WHAT IS EXPECTED: Would you filter these records and copy every line that has the word "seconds"?
(PROVIDED RECORDS Opens)
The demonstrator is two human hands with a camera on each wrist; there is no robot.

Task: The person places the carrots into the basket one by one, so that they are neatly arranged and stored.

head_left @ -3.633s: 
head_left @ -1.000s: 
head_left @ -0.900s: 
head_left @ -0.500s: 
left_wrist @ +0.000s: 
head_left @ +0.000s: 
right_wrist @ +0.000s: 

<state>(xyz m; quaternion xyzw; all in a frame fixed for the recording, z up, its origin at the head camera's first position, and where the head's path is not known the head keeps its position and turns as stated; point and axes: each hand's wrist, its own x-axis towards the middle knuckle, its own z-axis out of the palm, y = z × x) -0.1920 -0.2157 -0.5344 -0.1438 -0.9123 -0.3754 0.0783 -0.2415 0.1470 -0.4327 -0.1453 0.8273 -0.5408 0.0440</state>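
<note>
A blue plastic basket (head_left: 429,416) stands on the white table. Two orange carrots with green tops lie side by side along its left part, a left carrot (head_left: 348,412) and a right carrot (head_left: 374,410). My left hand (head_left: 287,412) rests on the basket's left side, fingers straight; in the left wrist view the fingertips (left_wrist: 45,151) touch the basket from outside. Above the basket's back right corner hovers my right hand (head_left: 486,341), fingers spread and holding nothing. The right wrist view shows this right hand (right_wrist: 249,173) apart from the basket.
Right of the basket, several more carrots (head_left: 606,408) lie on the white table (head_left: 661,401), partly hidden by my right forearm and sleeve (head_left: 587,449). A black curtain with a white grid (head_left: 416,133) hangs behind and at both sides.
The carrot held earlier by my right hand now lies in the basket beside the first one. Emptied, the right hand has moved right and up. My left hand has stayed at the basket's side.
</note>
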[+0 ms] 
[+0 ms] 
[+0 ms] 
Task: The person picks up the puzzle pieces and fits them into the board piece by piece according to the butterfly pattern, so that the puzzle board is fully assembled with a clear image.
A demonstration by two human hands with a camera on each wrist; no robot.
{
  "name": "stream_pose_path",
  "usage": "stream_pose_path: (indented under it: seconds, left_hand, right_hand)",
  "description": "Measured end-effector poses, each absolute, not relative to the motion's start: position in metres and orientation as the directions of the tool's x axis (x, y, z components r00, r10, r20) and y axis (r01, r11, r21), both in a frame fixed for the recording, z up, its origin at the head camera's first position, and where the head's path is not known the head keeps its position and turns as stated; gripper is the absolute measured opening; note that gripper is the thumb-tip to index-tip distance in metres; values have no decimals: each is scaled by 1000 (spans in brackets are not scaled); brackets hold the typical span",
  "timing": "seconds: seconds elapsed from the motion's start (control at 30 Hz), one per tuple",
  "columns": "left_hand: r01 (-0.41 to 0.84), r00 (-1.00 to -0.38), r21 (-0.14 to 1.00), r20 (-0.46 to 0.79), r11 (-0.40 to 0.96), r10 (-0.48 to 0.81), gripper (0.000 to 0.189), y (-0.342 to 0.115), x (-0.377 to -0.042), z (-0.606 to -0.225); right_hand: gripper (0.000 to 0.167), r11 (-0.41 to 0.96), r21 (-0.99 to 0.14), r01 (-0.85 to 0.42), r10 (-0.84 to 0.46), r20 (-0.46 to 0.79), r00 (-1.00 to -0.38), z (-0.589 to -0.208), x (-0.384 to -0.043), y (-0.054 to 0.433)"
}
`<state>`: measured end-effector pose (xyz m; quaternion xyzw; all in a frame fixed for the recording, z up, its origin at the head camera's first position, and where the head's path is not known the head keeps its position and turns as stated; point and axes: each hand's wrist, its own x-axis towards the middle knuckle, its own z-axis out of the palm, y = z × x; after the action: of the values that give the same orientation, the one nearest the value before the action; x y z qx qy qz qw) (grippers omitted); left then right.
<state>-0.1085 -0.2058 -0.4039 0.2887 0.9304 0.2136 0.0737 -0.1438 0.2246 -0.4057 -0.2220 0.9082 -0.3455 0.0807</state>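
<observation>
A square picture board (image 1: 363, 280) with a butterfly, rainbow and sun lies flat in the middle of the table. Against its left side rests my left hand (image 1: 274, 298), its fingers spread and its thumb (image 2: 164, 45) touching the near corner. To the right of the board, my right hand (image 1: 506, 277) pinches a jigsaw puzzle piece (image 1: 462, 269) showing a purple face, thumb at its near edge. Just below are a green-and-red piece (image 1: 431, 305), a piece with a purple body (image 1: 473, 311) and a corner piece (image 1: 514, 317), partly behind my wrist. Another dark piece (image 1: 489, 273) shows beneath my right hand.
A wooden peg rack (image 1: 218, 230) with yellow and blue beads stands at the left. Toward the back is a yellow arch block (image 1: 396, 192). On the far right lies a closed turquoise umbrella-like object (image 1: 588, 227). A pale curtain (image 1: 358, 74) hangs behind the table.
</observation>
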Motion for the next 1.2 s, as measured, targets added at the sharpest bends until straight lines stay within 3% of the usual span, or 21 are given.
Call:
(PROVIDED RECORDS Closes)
WRITTEN ANSWER:
  "usage": "stream_pose_path: (indented under it: seconds, left_hand, right_hand)",
  "timing": "seconds: seconds elapsed from the motion's start (control at 30 Hz), one per tuple",

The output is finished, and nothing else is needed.